At approved food-use levels, sodium bisulfite (E222) is considered safe; regulators set a group ADI of 0–0.7 mg/kg body weight expressed as SO2. However, sulfite‑sensitive people—especially some asthmatics—may experience reactions like wheezing, hives, or headaches and should avoid it.
What is sodium bisulfite used for?
It’s an antioxidant and preservative that prevents browning and oxidation and helps control microbes, commonly used in products like wines, dried fruits, shrimp, and cut potatoes.
What is sodium bisulfite in food?
It’s a sulfiting agent (E222) that releases sulfur dioxide to protect color and flavor and extend shelf life; it must be declared on labels when present above about 10 ppm (as SO2).
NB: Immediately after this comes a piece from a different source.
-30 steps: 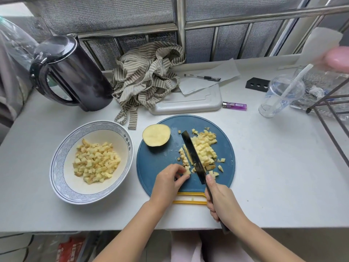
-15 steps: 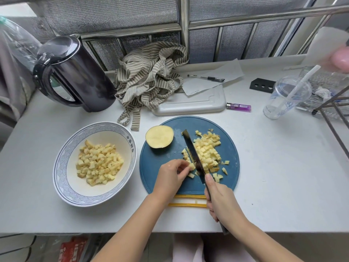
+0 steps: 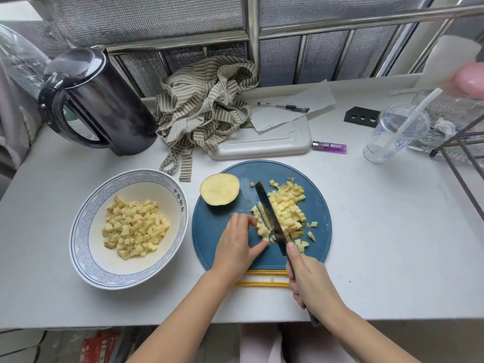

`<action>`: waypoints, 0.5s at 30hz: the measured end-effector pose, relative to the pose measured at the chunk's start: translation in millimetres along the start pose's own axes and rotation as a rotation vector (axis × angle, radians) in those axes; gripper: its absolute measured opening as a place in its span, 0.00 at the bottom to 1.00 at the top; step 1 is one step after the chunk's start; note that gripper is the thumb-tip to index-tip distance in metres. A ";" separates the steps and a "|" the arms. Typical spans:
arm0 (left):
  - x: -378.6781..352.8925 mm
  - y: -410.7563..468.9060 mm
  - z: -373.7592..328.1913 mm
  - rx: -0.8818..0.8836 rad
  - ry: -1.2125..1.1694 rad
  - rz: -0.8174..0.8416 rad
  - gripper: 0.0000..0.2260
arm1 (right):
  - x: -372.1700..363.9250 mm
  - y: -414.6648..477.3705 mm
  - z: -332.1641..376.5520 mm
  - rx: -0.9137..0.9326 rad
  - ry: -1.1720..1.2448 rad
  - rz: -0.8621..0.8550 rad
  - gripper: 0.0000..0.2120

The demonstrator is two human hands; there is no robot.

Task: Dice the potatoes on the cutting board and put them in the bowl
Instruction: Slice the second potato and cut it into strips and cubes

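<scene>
In the head view, a knife (image 3: 269,216) is gripped by its handle in the right hand (image 3: 311,284), the blade set down among potato strips (image 3: 262,227) on the blue cutting board (image 3: 222,231). The strips are pinched under the curled fingertips of the left hand (image 3: 237,244). Dice (image 3: 288,208) are heaped right of the blade, a potato half (image 3: 219,189) lies at the board's far left, and a bowl (image 3: 86,218) with more cubes stands just left.

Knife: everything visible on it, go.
The knife has a long, dark, metal-looking blade and a dark handle, held by the right hand with forefinger on the spine. It points away from the person, edge down on the blue cutting board amid potato dice; the left hand pinches dice beside it.
</scene>
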State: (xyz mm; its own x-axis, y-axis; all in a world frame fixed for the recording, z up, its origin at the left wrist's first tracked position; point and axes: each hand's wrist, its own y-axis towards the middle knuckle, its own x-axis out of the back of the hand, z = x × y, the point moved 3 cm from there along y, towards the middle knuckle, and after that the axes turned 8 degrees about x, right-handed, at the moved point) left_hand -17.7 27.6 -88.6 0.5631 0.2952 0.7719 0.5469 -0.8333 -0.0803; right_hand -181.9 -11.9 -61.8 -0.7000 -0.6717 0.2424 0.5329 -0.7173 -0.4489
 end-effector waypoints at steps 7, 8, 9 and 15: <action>4.2 -2.7 5.5 0.016 -0.103 -0.030 0.21 | -5.5 0.1 4.0 0.084 -0.151 0.008 0.27; 6.2 -3.2 10.3 0.023 -0.115 -0.027 0.21 | -6.9 -0.9 6.9 0.105 -0.197 0.009 0.27; 8.3 -3.5 15.3 0.040 -0.131 -0.019 0.21 | -8.6 -1.4 10.0 0.127 -0.245 0.012 0.27; 16.5 5.0 21.7 0.184 -0.292 -0.012 0.16 | -14.5 -3.0 18.7 0.178 -0.368 0.013 0.25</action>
State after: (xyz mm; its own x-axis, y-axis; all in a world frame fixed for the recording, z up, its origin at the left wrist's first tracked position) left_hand 7.8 38.5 -89.9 0.6947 0.4482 0.5626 0.6425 -0.7383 -0.2051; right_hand -164.4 -3.5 -47.8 -0.4926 -0.6793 0.5439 0.6373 -0.7072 -0.3062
How much sodium bisulfite to neutralize chlorine?
Approximately 1.5 mg of sodium bisulfite (NaHSO3) is needed per 1 mg of free chlorine (as Cl2) per liter, stoichiometrically. In practice use a slight excess and confirm with a chlorine test; the reaction releases heat and SO2, so handle carefully.
Is sodium bisulfite gluten free?
Yes—sodium bisulfite is a synthetic mineral salt and contains no gluten; any gluten risk would come from other ingredients, not the additive itself.